When researching the incidence, prevalence, risk and mortality of diseases, we often present the data on maps, divided by a specific geographical unit (e.g. settlement, municipality, administrative unit, statistical region, a grid of squares with a diameter of 1 km). The geographical units can be compared between themselves based on the value of an indicator and thus indicate possible "hotspots" of the disease. Determining, for example, the risk of a particular disease can be problematic, especially on small geographical units, as spatial autocorrelation (observations on geographically closer regions are more alike) and sample variability (the difference can come from the small population or the heterogeneity of the individuals) have to be accounted for.

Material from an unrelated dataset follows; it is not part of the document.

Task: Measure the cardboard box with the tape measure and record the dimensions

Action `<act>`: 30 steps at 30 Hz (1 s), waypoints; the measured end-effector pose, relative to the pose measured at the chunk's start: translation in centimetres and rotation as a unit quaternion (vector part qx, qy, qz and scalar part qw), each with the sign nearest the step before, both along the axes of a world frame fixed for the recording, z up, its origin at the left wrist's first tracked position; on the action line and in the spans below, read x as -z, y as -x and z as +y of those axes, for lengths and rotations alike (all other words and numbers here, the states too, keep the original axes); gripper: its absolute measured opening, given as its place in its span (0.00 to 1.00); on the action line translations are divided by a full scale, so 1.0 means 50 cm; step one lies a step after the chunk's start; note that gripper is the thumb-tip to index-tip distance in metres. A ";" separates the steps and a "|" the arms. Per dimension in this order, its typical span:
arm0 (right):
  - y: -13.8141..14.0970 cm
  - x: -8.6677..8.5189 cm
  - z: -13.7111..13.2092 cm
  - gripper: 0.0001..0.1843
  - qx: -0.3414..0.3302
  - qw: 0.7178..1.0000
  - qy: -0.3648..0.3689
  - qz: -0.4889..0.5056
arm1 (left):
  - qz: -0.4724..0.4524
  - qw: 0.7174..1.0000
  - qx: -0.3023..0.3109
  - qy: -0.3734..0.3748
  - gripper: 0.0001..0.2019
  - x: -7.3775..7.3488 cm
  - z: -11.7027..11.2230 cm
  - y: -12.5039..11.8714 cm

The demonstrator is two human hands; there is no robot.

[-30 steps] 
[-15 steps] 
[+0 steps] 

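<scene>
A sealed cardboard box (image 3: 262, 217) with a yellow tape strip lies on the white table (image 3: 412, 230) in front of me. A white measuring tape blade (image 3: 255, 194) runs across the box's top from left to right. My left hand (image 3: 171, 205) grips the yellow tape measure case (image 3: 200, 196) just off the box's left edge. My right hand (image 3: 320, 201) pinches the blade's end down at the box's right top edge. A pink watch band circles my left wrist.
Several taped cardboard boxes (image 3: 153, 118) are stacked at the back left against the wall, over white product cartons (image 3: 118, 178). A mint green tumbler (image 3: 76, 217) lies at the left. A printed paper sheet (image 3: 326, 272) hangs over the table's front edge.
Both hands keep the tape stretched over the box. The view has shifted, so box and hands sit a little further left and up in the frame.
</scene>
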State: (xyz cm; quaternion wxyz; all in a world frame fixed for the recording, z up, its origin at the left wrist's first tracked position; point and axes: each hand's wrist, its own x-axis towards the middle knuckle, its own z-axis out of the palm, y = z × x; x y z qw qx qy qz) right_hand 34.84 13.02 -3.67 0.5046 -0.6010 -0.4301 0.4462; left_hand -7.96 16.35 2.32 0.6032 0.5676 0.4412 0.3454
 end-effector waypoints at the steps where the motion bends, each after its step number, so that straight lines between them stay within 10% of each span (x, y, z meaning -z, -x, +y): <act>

There is an abundance of the so-called spatial smoothing models, which mainly reduce extreme deviations, and take into account spatial autocorrelation and sample variability. In the Master's thesis, we have used the BYM model with the CAR distribution for the spatial component. One approach to calculating the smoothed values of relative risk is with the established MCMC methods, using the Gibbs sampler, whereas the other is to use the approximative method INLA. When using the Gibbs sampler to calculate smoothed values, the calculations take a long time, unlike when using INLA, as INLA is an approximative method. Spatial smoothing was first performed on the real number of new cancer cases in the period from 2006 to 2015 by municipalities, obtained from the Cancer Registry of Republic of Slovenia, where we observed the occurrence of breast cancer among women up to including 49 years old. In some cases, we have, additionally to the neighbourhood data, also included the Slovenian version of the deprivation index as a covariate. Slovenian municipalities highly vary in the number of inhabitants, therefore the number of cancer cases is unevenly distributed among them. In municipalities with a small population, the variability of the indicator is high solely due to the small number of cases, therefore in practice, such data needs to be spatially smoothed. In the second part of the thesis, we have made a comparison of both methods on generated data, trying to generally answer the question of how the methods behave in different situations.
When using the methods on real and generated data, we were able to observe minimal differences between them. However, for some general advice on when to use which, additional research is required.